Write out every line below that contains "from".

[Saved entries]
::::::::
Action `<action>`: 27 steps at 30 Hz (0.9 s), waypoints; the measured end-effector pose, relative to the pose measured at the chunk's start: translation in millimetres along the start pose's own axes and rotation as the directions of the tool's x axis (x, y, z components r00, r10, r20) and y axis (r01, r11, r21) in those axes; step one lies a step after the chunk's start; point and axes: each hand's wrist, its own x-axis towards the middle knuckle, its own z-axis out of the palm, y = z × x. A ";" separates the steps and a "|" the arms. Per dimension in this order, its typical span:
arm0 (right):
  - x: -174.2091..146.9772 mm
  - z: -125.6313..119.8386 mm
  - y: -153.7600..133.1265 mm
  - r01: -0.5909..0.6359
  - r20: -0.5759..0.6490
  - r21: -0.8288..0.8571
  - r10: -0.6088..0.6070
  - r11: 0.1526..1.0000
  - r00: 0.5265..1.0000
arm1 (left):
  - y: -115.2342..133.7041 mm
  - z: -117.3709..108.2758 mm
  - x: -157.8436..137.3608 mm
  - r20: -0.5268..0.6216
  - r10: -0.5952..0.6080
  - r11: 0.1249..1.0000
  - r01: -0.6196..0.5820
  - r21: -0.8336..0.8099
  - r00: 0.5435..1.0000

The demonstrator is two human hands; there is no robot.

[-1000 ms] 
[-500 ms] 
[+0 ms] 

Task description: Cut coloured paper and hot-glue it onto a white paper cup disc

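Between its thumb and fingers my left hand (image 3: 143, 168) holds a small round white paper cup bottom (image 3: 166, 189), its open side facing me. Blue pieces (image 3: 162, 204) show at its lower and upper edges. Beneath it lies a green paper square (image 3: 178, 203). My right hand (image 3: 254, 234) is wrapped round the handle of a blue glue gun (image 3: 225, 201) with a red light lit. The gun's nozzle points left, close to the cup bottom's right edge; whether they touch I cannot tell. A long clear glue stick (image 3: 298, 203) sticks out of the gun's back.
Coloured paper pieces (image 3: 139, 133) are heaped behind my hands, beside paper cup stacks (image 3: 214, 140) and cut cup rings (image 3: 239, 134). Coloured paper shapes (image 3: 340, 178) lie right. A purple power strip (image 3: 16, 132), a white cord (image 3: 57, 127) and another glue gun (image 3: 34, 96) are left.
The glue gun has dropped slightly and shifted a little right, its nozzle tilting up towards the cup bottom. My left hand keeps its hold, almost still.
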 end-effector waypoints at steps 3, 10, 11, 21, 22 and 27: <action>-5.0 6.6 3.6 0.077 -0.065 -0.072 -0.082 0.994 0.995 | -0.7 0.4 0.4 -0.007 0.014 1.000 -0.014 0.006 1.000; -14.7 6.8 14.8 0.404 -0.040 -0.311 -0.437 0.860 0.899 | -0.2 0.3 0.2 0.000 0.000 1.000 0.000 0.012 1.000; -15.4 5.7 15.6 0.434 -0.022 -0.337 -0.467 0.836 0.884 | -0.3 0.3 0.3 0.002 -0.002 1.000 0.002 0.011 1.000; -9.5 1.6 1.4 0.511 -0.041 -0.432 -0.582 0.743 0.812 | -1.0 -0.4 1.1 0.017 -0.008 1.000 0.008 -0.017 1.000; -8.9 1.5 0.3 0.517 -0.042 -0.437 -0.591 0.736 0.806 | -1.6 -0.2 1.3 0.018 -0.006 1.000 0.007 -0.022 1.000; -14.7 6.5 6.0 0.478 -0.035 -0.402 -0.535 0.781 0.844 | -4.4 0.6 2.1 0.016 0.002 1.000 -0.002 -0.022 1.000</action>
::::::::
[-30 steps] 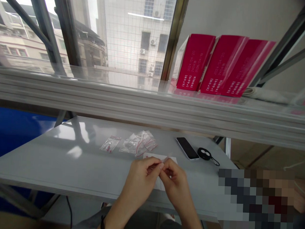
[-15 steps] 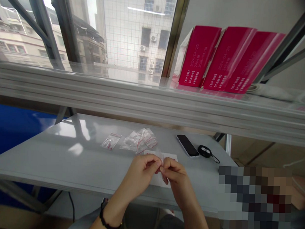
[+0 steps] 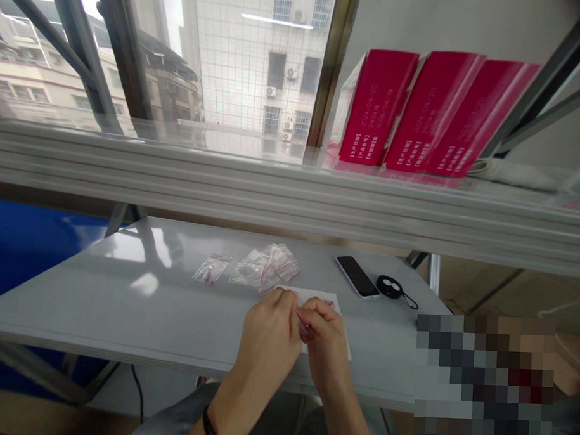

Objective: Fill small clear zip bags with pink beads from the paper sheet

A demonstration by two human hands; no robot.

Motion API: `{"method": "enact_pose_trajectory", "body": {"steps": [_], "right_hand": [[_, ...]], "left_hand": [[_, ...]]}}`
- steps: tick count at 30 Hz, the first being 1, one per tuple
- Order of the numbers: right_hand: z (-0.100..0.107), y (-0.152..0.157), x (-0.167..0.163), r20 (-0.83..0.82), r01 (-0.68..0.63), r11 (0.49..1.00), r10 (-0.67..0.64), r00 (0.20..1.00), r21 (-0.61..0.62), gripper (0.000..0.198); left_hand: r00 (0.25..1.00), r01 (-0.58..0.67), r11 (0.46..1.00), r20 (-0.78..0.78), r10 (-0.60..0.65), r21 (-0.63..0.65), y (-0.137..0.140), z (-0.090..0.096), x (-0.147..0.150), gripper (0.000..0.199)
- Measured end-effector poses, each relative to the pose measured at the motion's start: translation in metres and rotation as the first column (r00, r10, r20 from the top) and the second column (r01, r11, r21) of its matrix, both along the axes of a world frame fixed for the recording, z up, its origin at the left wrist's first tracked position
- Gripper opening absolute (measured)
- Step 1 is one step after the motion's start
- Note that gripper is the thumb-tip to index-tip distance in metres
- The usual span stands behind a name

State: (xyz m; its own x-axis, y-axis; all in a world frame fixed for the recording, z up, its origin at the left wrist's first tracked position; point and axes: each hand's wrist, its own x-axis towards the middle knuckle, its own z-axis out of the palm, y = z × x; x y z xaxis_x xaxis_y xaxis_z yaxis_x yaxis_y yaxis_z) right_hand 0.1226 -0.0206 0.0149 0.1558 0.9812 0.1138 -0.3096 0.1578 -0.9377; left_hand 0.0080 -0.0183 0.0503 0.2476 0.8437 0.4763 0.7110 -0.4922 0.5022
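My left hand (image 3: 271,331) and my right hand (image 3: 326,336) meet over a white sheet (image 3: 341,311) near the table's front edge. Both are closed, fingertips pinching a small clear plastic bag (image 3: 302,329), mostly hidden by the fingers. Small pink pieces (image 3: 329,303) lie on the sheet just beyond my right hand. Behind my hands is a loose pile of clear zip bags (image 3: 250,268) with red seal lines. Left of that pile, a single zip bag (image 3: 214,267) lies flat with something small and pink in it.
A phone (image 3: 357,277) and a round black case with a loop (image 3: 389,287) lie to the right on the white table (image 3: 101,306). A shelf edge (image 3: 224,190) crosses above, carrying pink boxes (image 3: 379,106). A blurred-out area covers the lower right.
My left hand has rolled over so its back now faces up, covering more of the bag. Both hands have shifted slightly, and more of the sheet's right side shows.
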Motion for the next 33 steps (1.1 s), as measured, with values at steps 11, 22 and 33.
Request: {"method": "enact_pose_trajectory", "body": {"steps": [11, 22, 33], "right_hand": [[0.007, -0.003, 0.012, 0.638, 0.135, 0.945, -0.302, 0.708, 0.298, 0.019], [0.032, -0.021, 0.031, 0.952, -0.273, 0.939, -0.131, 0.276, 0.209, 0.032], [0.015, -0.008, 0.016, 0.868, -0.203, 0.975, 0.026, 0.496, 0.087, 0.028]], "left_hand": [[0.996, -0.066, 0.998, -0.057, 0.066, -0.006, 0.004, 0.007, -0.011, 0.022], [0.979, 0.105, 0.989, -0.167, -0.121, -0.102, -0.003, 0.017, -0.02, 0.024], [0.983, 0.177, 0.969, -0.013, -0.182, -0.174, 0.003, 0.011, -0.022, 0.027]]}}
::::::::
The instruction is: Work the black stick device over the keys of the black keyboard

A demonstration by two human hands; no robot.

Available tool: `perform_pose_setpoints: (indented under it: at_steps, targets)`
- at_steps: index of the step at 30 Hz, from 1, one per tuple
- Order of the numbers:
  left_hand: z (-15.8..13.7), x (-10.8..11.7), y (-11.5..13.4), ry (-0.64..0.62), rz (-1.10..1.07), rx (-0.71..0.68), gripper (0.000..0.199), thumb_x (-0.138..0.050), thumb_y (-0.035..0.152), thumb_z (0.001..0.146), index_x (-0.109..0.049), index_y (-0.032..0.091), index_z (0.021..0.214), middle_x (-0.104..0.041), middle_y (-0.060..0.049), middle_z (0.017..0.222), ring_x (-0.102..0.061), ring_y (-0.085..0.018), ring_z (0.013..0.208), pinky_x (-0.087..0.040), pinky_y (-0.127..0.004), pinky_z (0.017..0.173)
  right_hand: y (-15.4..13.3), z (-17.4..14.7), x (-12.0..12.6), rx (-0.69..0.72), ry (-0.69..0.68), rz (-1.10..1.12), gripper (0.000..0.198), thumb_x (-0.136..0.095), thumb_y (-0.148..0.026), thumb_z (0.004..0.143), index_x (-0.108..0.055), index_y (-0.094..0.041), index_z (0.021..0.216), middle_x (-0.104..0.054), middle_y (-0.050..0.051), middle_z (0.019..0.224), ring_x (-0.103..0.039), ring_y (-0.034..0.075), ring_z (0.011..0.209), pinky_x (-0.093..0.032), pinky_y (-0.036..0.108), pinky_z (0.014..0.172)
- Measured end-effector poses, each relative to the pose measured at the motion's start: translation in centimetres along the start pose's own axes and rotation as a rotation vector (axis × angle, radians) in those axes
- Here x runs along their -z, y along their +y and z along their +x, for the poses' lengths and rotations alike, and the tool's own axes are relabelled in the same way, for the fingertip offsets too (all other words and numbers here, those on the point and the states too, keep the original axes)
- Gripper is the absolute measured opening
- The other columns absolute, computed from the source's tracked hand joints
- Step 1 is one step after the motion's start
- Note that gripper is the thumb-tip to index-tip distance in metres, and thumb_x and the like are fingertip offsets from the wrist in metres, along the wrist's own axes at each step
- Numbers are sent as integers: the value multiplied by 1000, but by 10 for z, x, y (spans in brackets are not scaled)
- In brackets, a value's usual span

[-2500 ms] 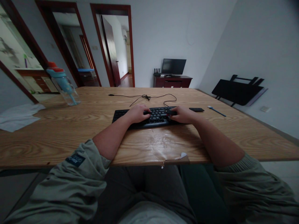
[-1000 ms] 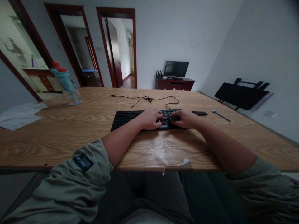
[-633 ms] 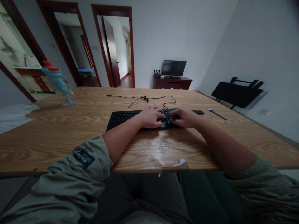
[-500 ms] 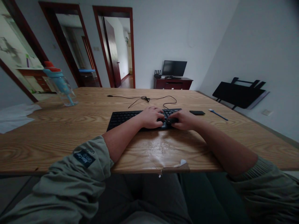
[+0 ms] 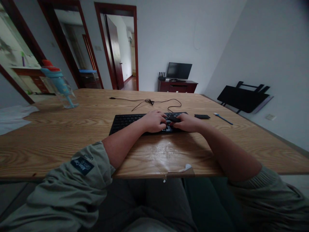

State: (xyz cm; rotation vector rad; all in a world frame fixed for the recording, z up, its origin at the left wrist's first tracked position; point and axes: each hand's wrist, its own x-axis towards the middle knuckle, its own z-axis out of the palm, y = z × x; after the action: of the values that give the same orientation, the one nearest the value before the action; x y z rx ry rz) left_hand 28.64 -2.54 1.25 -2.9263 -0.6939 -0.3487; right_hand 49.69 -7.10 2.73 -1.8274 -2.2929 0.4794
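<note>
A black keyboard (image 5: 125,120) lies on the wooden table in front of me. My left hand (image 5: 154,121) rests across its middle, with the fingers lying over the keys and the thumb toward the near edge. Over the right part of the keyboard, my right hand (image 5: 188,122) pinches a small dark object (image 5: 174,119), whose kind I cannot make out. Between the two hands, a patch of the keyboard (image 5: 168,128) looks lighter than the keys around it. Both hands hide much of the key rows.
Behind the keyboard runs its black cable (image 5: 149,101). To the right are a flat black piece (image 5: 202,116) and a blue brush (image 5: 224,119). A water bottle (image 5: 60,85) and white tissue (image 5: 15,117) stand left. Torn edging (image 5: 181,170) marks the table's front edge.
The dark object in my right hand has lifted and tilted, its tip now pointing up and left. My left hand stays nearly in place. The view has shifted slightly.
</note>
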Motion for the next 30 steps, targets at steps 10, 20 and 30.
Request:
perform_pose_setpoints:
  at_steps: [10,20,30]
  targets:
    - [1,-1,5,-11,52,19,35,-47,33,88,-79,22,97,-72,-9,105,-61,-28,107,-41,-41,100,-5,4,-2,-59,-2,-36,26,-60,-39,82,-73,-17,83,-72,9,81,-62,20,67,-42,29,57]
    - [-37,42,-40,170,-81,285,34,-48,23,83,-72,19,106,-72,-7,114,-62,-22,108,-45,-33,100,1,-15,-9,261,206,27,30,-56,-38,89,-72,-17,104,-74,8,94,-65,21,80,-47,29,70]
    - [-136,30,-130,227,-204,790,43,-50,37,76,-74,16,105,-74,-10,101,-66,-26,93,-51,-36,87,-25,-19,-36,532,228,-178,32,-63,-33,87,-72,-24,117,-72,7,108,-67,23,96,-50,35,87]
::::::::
TASK ANSWER =
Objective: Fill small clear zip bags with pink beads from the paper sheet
- Measured end-effector poses, each relative to the pose measured at the motion's start: translation in metres and rotation as the first column (r00, r10, r20 from the top) and the second column (r01, r11, r21) of its matrix, both along the axes of a world frame fixed for the recording, z up, its origin at the left wrist's first tracked position
- at_steps: index of the step at 30 Hz, from 1, one per tuple
- The other columns absolute, computed from the source's tracked hand joints
- Note that gripper is the thumb-tip to index-tip distance in metres, and thumb_x and the like are fingertip offsets from the wrist in metres, along the wrist's own axes at each step

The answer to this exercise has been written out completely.